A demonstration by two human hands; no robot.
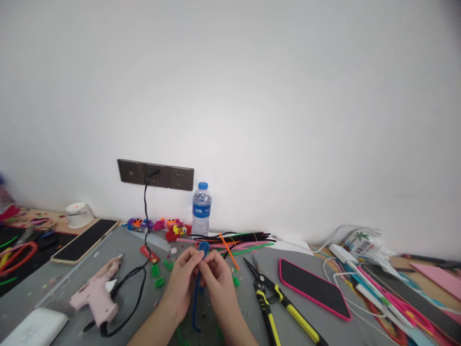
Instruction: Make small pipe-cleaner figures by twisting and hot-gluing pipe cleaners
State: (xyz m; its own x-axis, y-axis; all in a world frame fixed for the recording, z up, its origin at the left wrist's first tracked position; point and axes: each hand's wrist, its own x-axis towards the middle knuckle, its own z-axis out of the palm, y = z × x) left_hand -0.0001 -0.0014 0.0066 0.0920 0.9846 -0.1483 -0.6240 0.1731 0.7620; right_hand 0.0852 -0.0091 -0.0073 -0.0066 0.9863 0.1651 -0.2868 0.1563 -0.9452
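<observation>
In the middle of the head view, my left hand (pixel 183 278) and my right hand (pixel 217 276) come together over the grey mat. Both pinch a blue pipe cleaner (pixel 196 307) between thumbs and fingertips. Its upper end is rolled into a rounded coil (pixel 204 247) that shows above the fingertips, while a long straight tail hangs down between the wrists with a small bend at its tip. Pliers (pixel 270 288) with yellow and black handles lie right of my right hand. Short green curled pieces (pixel 159 282) lie left of my left hand.
A pink glue gun (pixel 97 293) lies at left, its black cord running to the wall socket (pixel 155 175). Behind my hands are a water bottle (pixel 201 209) and a bundle of coloured pipe cleaners (pixel 248 238). A pink-cased phone (pixel 313 288) and several craft supplies lie at right.
</observation>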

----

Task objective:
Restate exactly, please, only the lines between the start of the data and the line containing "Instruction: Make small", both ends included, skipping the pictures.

Written response:
A demonstration by two human hands; no robot.
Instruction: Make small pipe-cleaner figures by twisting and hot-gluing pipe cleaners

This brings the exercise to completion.